Postby blythe » Thu May 24, 2012 09:51 pm

I assume pitocin can raise your bp just like labor can raise your bp (and the preeclampsia biology Caryn describes is both fascinating and a scary reminder of why labor and the first 24 hours after birth are especially dangerous) - but I'm concerned about your statement "And that can actually lead to many of the same things preeclampsia causes."
That doesn't seem accurate to not-a-doc me.

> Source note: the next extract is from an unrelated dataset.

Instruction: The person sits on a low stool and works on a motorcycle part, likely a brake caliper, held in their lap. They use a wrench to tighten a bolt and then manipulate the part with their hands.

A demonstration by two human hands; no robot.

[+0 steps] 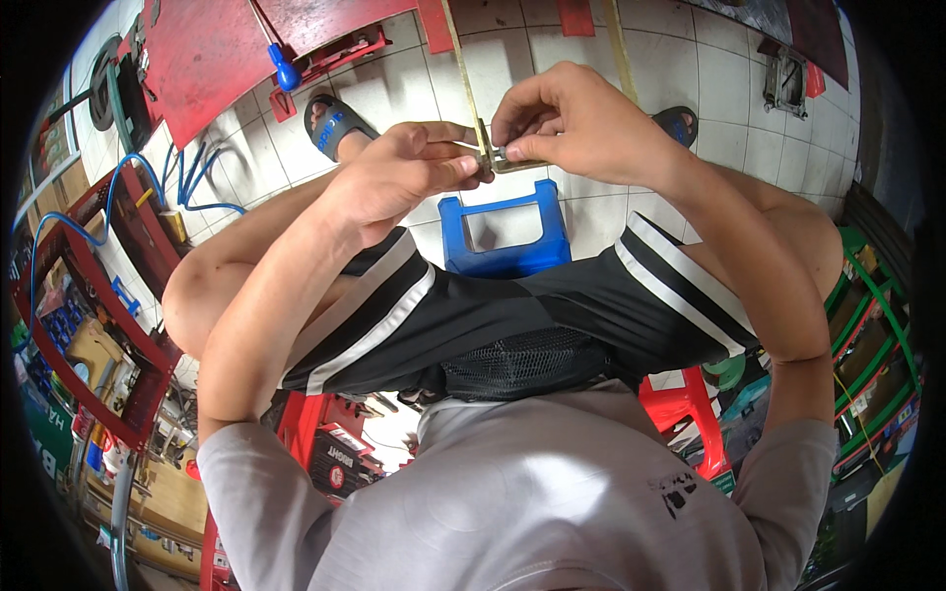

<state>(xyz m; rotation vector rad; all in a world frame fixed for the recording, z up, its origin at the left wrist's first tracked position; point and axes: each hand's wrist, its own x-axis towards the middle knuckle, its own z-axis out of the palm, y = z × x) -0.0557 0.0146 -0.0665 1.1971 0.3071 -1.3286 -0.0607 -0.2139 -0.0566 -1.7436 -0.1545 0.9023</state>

Here's a study that lists complications of preeclampsia, I'm not aware that hypertension from effort (I'm thinking hard exercise or weight lifting as a comparison?) has any similar bad outcomes:
http://www.ncbi.nlm.nih.gov/pubmed/17983486
CONCLUSIONS: (1) The morbidity of severe complications from high to low are: placental abruption, DIC, induced cardiopathy, renal failure, cerebro vascular accident and HELLP syndrome. (2) The main causes of mortality for gravida and puerperant are: cerebro vascular accident, HELLP syndrome, DIC and induced cardiopathy. (3) The major complications harmful to perinatal newborns are in the order of: placental abruption, HELLP syndrome, DIC, renal failure, cerebro vascular accident and induced cardiopathy.

My understanding is that the blood pressure increases and the other complications of preeclampsia are symptoms of the underlying pregnancy dysfunction.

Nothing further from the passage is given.